In seinem neuen Sachbuch „Die berauschte Gesellschaft“ (Kösel- Verlag) zählt Seitz in aller ärztlicher Nüchternheit auf, was der Alkohol auf seinem Weg von den Lippen bis zur Ausscheidung im Körper alles anrichtet. Einschließlich des giftigen Acetaldehyds, das beim Abbau von Alkohol entsteht. Es ruft Krebs hervor, vor allem mit Nikotin. Seitz räumt auf mit dem Wissenschaftsmythen, das tägliche Glas Wein würde dem Herzen guttun und ließe die Menschen länger leben. Tatsächlich fördere der Alkohol Herzrhythmusstörungen und schwächt die Pumpfunktion des Herzens, er bringt die Blutfette und den Zuckerhaushalt durcheinander.

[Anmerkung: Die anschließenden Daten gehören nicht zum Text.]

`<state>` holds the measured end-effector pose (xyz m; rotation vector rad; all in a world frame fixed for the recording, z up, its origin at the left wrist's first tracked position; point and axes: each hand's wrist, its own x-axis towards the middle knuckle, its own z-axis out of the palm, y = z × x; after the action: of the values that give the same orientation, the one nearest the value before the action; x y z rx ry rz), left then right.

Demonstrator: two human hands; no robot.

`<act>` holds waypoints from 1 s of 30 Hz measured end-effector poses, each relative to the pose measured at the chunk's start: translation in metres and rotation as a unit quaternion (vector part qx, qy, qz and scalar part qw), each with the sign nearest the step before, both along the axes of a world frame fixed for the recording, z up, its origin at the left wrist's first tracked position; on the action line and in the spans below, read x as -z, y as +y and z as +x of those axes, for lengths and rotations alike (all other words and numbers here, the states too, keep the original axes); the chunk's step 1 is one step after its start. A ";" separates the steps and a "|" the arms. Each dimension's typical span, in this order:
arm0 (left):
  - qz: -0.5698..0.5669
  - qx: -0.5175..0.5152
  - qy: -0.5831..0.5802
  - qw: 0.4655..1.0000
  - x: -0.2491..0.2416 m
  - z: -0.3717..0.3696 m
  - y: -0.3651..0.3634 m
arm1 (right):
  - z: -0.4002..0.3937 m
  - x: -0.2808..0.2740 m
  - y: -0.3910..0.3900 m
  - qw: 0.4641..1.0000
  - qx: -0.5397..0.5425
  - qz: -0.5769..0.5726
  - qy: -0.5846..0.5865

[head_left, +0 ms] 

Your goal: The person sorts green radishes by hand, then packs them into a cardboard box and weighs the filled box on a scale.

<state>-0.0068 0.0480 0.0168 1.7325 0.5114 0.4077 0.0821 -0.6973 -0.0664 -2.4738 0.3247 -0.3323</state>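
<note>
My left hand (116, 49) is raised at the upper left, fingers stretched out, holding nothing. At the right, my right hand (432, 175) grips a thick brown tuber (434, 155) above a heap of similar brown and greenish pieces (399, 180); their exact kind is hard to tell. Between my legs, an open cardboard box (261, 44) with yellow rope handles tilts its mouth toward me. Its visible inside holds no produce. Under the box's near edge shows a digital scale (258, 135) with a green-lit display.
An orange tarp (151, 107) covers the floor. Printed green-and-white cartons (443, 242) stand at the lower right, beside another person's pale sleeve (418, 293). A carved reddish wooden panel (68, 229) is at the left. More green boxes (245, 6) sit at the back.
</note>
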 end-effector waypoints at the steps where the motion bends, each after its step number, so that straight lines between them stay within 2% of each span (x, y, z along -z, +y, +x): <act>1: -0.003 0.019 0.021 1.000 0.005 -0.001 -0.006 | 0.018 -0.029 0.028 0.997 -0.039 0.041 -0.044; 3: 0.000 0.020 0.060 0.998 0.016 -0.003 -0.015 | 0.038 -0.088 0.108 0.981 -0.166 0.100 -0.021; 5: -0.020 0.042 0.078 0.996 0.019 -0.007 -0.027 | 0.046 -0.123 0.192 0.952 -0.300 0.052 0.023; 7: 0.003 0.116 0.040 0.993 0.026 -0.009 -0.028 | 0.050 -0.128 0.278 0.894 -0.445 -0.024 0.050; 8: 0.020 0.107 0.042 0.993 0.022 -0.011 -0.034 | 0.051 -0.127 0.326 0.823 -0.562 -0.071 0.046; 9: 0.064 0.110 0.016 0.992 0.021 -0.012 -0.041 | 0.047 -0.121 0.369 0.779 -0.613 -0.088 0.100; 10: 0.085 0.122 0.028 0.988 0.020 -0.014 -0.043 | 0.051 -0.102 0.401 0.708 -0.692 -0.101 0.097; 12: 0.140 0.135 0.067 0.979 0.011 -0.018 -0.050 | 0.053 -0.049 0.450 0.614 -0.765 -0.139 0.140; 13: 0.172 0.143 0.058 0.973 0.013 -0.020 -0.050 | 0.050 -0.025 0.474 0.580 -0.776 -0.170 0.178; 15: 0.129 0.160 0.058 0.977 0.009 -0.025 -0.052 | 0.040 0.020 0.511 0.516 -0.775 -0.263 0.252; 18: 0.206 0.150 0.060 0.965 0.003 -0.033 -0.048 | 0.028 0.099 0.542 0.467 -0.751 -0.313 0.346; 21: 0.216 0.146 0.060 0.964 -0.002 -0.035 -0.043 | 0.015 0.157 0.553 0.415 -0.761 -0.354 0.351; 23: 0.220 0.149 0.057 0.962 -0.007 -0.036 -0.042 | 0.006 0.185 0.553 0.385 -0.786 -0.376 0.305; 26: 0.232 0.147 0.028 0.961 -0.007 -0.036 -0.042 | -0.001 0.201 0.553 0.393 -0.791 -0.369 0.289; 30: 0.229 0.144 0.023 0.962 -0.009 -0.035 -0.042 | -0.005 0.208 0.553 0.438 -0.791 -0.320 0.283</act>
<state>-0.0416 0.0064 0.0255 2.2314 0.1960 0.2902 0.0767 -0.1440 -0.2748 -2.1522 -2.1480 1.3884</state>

Ein Gläschen in Ehren toleriert auch der Arzt. Wenn es dabei bleibt. „Ein Viertel Wein genügt mir“, sagt Seitz. Doch er weiß, wie verbreitet riskantes Trinken hierzulande ist. „Nicht erst heute ist es mit dem Alkoholkonsum schlimmer geworden“, warnt er. 1,8 Millionen Deutsche seien alkoholabhängig, weitere 4,5 Millionen davon gefährdet. Unter den 17- bis 21-Jährigen registriert Seitz sogar eine höhere Neigung zum Rauschtrinken. Aufklärung tue not, um zu einem gesundheitsbewussten Umgang mit Alkohol zu motivieren. Am besten ist noch moderater Weingenuss. Nach einer Studie im British Medical Journal zeigen Weintrinker einen eher gesünderen Lebensstil. Drei Millionen Kassencoupons hat sie ausgewertet und stellt fest, dass Käufer von Wein im Laden zu mehr Obst und Gemüse greifen, verglichen mit Bier- und Schnapstrinkern.